Cotidianidades... 76

28/oct/2014

Cotidianidades…
No es fácil ver cómo se apaga la vida en un ser querido. Comprender la cercanía del final puede angustiarte y, en no pocas ocasiones, te lleva a una contradicción moral, porque ante el sufrimiento o la fortaleza menguada, llegas a desear que termine la vida de esa persona y no es agradable desearle la muerte a quienes quieres, así aceptes que ya se acabaron los caminos de regreso a lo que algún día fue.
La abuelita de mi esposa, doblegada por los ciento dos años que lleva encima, me ha generado esta sensación. Le deseé que su vida terminara pronto y sin sufrimientos, aunque ella con sus actos ha demostrado que partir de este mundo no es su principal deseo.
La posibilidad de su muerte convocó la presencia de seres queridos a quienes por décadas no había visto. Fue una serie de coincidencias las que provocaron que varios familiares llegaran desde muy lejos, casi al mismo tiempo y con una intención similar: despedirse de quien con sus buenas acciones y un coraje a prueba de contrariedades los sacó adelante en la vida.
La abuelita Efigenia enviudó joven y se quedó con cuatro hijos, a los que debió sumar tres niños más, heredados de unos compadres muertos. Esos pequeños la eligieron como mamá por encima de familiares bastante cercanos y, según cuentan, ella los recibió como si se tratara de bendiciones, aunque por esos años sólo podía compartirles carencias y pobreza.

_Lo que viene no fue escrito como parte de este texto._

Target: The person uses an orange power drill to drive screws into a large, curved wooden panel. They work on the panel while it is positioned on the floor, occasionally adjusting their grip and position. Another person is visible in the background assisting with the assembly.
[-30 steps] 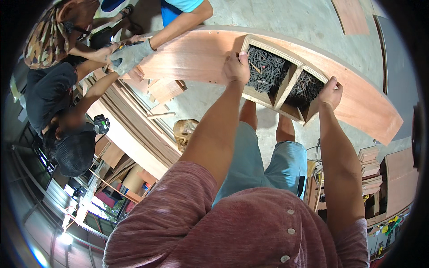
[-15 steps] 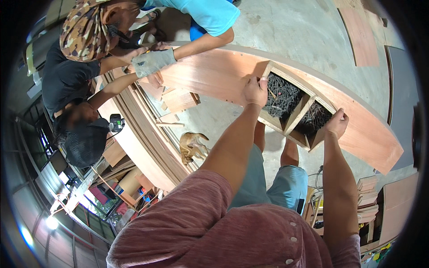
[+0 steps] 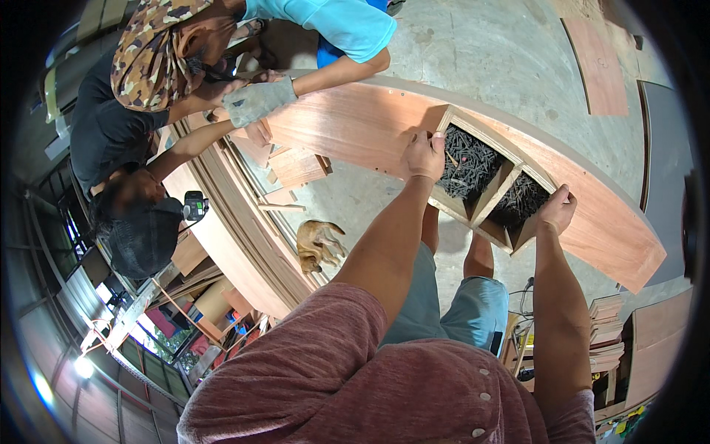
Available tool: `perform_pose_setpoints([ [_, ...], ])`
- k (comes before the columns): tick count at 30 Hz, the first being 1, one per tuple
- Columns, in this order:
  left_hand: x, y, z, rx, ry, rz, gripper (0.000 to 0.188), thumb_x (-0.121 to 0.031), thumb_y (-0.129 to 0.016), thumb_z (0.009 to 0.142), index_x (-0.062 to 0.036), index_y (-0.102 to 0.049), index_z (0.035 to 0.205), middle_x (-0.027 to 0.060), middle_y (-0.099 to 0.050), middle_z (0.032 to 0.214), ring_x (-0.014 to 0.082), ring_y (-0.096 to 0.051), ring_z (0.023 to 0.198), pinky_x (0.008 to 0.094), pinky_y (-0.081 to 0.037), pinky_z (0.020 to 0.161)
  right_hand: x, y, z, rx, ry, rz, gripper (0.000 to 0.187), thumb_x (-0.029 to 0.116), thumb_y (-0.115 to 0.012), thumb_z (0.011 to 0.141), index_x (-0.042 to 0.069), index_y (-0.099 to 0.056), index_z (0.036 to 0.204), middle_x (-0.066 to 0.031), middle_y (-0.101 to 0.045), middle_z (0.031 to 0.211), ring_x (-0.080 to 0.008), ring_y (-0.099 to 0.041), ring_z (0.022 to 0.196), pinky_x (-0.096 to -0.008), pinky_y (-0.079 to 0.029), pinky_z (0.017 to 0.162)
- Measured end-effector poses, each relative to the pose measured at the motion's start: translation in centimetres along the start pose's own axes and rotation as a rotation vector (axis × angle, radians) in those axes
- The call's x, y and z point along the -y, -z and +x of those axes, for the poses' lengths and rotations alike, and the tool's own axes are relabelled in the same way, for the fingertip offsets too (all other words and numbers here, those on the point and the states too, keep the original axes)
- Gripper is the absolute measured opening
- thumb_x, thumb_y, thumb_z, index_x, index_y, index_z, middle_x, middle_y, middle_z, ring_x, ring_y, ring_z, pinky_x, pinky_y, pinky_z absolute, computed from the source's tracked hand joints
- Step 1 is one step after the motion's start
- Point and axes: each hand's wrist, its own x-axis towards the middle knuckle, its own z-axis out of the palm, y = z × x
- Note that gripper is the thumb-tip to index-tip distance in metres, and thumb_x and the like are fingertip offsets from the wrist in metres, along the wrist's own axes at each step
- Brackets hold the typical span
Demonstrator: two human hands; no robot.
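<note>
Both my hands grip a wooden divided box (image 3: 494, 194) by its opposite ends. My left hand (image 3: 424, 155) is closed round its left end, and my right hand (image 3: 557, 209) is closed on the right end. A divider splits it into two compartments. Dark screws (image 3: 467, 166), or similar thin fasteners, fill the left compartment, and more lie in the right one. The box is at a long curved plywood panel (image 3: 340, 122); whether it rests on the panel or is held just above it I cannot tell.
Two people work at the panel's left end, one with a grey glove (image 3: 259, 101). A dog (image 3: 319, 244) lies on the floor beside stacked long boards (image 3: 244, 214). Wood offcuts (image 3: 299, 166) lie near them. Stacked wood pieces (image 3: 606, 329) stand at lower right.
My hands and the box hold almost the same place. At the left, the person in the patterned cap has shifted slightly right, together with the gloved hand.
</note>
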Motion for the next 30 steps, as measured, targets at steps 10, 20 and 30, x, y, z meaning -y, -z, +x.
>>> perform_pose_setpoints([
  [10, 0.2, -0.3, 0.0, -0.031, 0.001, 0.019, 0.045, -0.047, -0.047, 0.101, -0.006, -0.066, 0.106, 0.0212, -0.068, 0.109, 0.042, -0.065, 0.103, 0.0519, -0.05, 0.09, 0.0, 0.1, -0.2, -0.014, 0.008, 0.001, 0.068, 0.063, -0.05, 0.091, 0.009, -0.062, 0.13, -0.0219, -0.069, 0.125, -0.0396, -0.063, 0.119, -0.047, -0.046, 0.102],
  [20, 0.5, -0.7, 0.1, -0.061, -0.02, -0.024, 0.043, -0.044, -0.048, 0.1, -0.0049, -0.066, 0.104, 0.0226, -0.068, 0.109, 0.043, -0.064, 0.103, 0.0521, -0.049, 0.091, 0.4, 0.3, -0.6, -0.003, 0.033, 0.015, 0.069, 0.062, -0.051, 0.092, 0.006, -0.061, 0.131, -0.0224, -0.068, 0.125, -0.0399, -0.063, 0.119, -0.0468, -0.046, 0.102],
  [30, -0.1, -0.2, -0.2, -0.008, 0.066, 0.011, 0.044, -0.045, -0.045, 0.102, -0.0061, -0.066, 0.105, 0.0203, -0.069, 0.111, 0.0417, -0.064, 0.106, 0.0513, -0.048, 0.093, 0.8, 0.5, -1.1, 0.006, 0.02, 0.029, 0.07, 0.062, -0.05, 0.092, 0.006, -0.061, 0.132, -0.0235, -0.068, 0.125, -0.0396, -0.063, 0.12, -0.0463, -0.046, 0.103],
])
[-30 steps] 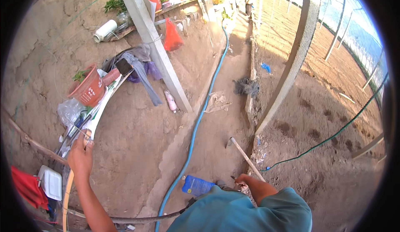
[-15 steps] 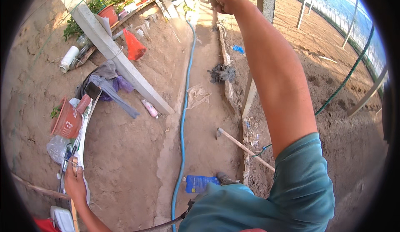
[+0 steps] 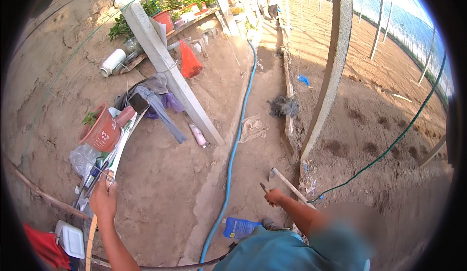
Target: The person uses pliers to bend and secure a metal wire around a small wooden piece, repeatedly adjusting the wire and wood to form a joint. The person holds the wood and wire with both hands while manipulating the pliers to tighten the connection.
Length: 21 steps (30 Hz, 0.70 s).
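My left hand (image 3: 103, 198) is closed around a light wooden strip (image 3: 91, 237), which shows above and below the fingers. That hand is beside a cluttered narrow ledge with a reddish-brown flower pot (image 3: 101, 129), a clear plastic bag (image 3: 83, 160) and a dark flat phone-like object (image 3: 139, 103). My right hand (image 3: 275, 197) is low over the dirt path, closed on a short brown stick-like piece (image 3: 264, 188). Its far end is inside the fist, and I cannot tell its kind. Near this hand lies a wooden-handled hoe (image 3: 289, 184).
A blue hose (image 3: 231, 166) runs along the path, by a blue plastic packet (image 3: 241, 227). Concrete posts (image 3: 335, 52) stand on both sides. A green rope (image 3: 389, 147) slants across the right. Far ahead, another person (image 3: 272, 6) stands on the path.
My right arm has come down from its raised, stretched-out position to low beside my body. My left hand stays on the wooden strip. The whole view has shifted, with things now further right.
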### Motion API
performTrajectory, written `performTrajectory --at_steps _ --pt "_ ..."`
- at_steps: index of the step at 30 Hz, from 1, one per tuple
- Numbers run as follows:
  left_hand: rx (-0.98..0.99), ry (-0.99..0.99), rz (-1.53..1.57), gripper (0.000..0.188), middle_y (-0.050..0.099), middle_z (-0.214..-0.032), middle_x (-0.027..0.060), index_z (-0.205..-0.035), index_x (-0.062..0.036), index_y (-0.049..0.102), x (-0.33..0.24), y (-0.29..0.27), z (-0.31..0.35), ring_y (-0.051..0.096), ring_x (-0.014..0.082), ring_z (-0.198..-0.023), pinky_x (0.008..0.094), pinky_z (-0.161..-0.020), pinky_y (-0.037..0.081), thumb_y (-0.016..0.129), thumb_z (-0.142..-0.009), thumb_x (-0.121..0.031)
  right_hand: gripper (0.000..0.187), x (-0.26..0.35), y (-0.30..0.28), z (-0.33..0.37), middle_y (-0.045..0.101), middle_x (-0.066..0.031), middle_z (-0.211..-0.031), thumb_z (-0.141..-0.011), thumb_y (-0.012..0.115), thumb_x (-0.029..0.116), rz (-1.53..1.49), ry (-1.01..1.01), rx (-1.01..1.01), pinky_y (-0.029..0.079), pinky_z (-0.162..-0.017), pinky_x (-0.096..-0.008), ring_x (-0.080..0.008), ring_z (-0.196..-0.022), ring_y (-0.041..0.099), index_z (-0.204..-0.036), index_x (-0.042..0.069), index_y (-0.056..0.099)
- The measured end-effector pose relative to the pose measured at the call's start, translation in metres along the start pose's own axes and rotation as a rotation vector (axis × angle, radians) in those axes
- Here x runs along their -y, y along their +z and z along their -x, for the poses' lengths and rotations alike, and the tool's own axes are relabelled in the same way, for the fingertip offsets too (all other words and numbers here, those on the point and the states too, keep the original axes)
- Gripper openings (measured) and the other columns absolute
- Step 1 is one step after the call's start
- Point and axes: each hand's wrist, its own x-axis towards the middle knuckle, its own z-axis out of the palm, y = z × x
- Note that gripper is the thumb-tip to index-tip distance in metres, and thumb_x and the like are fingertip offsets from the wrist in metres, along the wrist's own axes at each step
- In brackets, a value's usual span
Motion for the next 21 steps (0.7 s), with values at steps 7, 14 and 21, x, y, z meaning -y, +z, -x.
performTrajectory --at_steps 7,14,21 --pt "0.001 -0.017 -0.005 0.051 0.074 -0.108 0.0159 -0.144 -0.0222 0.063 0.018 -0.004 0.01 0.071 0.0395 -0.099 0.05 -0.082 0.054 0.073 -0.095 -0.031 0.021 -0.036 0.046 0.054 0.066 -0.0117 -0.07 -0.087 0.059 0.015 0.122 0.1 0.11 0.047 -0.043 -0.0389 -0.0227 -0.049 0.063 -0.1 0.0 0.068" --pt "0.137 0.048 -0.016 0.05 0.071 -0.12 0.0166 -0.149 -0.0219 0.055 0.0 -0.021 0.009 0.069 0.0378 -0.108 0.0485 -0.088 0.054 0.064 -0.103 -0.037 0.015 0.063 0.064 0.115 0.063 -0.0076 -0.07 -0.088 0.063 0.008 0.012 -0.423 0.102 0.05 -0.051 -0.0335 -0.018 -0.053 0.061 -0.101 0.002 0.069" --pt "0.124 0.147 0.059 0.051 0.07 -0.115 0.0164 -0.152 -0.0226 0.052 -0.001 -0.03 0.021 0.068 0.0381 -0.108 0.0501 -0.087 0.055 0.063 -0.104 -0.034 0.024 0.183 0.095 0.221 0.064 -0.0054 -0.094 -0.089 0.059 -0.006 0.062 -1.18 0.196 0.05 -0.066 -0.028 -0.0114 -0.075 0.061 -0.111 0.002 0.067"
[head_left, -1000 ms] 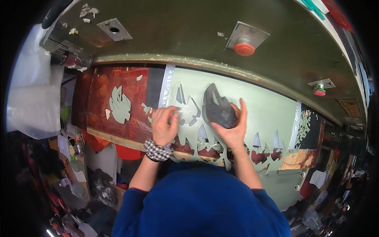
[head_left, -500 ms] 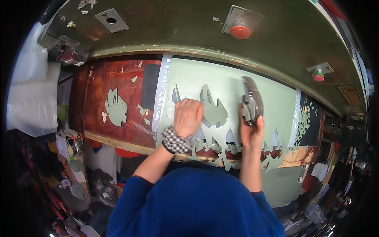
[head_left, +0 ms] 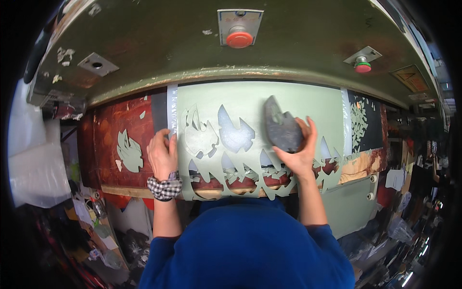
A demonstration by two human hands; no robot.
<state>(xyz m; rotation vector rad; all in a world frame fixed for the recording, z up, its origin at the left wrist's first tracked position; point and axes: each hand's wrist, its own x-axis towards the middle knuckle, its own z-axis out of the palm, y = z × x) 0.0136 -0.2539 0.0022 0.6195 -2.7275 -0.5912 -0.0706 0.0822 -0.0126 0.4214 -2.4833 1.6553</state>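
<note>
A dark, leaf-shaped cutting die (head_left: 284,127) with a jagged edge is in my right hand (head_left: 301,149). Thumb and fingers grip its lower right side, above the pale green sheet material (head_left: 317,103). My left hand (head_left: 162,151) is by the sheet's left edge, at the red board (head_left: 103,137). Its fingers curve with the thumb apart, and nothing shows in them. Beside it, a cut jagged shape (head_left: 199,137) lies in the sheet. To its right is a cut-out hole (head_left: 231,130) of the same outline, with a whitish surface showing through.
On the red board lie jagged cut pieces (head_left: 130,151). Small green scraps (head_left: 358,120) heap at the right. The green machine beam (head_left: 168,53) spans the far side, bearing a red push button (head_left: 239,38) and a green-ringed one (head_left: 362,66). Ragged sheet waste (head_left: 267,188) hangs over the front edge.
My left hand has moved left off the cut shapes to the sheet's edge. The die has turned in my right hand, now showing its dark flat face. The view has shifted right.
</note>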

—Yo me quedé con ella hasta el día de mi boda —dice la hija adoptiva, mientras sostiene la mano de su madre adormilada—. Mi mamá Feña me enseñó a cocinar, a trabajar duro y a su modo, también me enseñó que no hay imposibles. Imagínate, era campesina, pequeñita, delgaditita, en un lugar machista y con siete chamaquitos; ahora hay parejas juntas, con sueldo seguro y que se quejan porque no pueden con dos hijos.
La abuelita tiene muchos años sorprendiéndonos con su resistencia física. A los ochenta y cinco, por ejemplo, todavía intentó trepar a los árboles de mango para bajar los frutos sin magullar, y los nietos debieron echar mano de sus mejores argucias para  impedírselo, y hasta no hace mucho mantenía la esperanza de enterrarnos a todos, porque —según explicó— la vida es muy linda como para perderla sólo porque ya se tiene más de cien años.
La muerte de su último hijo biológico la hundió en la depresión. Creímos que ella también se iría, pero se repuso apenas alguien le sugirió que pronto visitaría a los hijos muertos, y con mirada seria respondió que mejor buscaran a otro para ir a ver cómo estaban, bajo la certeza de que ella quedaría muy agradecida ante tan sacrificada acción.
Salió de la depresión, pidió festejar su cumpleaños e incluso se levantó de la silla de ruedas para dictar ordenes imperiosas que nos hicieron revivir viejos tiempos, cuando ella mantenía el orden de la casa con mano firme, que a su entender era la única manera de encarar la vida diaria.
Sin embargo un día tropezó con el tiempo y entonces vino un declive lento pero constante. La abuelita Efigenia sintió que las fuerzas no le daban para más y comenzó a preguntar qué daban de comer en el cielo, algunos creemos que explorando la posibilidad de que ella, con sus conocimientos de lustros dedicados a la cocina, pudiera enriquecer el menú celestial.
Nos empezamos a preparar para la despedida, pero fue entonces cuando llegaron las visitas cargadas de cariño, gratitudes y buenos recuerdos. La abuelita se levantó de su lecho de moribunda para seguir disfrutando el presente, y desde entonces nos ha sorprendido cantando firme por el placer de hacerlo y a la hora de rezar su voz ha sonado tan fuerte, que salió del cuarto, pasó por la sala, atravesó el comedor y llegó a la cocina, donde los demás nos miramos con gestos atónitos y sonrisas asombradas, al tiempo que nos preguntábamos si realmente era ella y nos decíamos que sí, como tratando de aceptar un acto inverosímil.
La abuelita sigue avanzando hacia el final. Todos lo hacemos. La diferencia es el ritmo y la velocidad que llevamos. Ella ha decidido hacerlo con pasos lentos y cortitos —a los que le da derecho la edad— y entonando sus viejas canciones de Michoacán, de tal forma que cuando llegue por ella la muerte tal vez la haga dudar de su encomienda, porque estamos seguros de que hasta el final, a la abuelita se le verá muy llena de vida.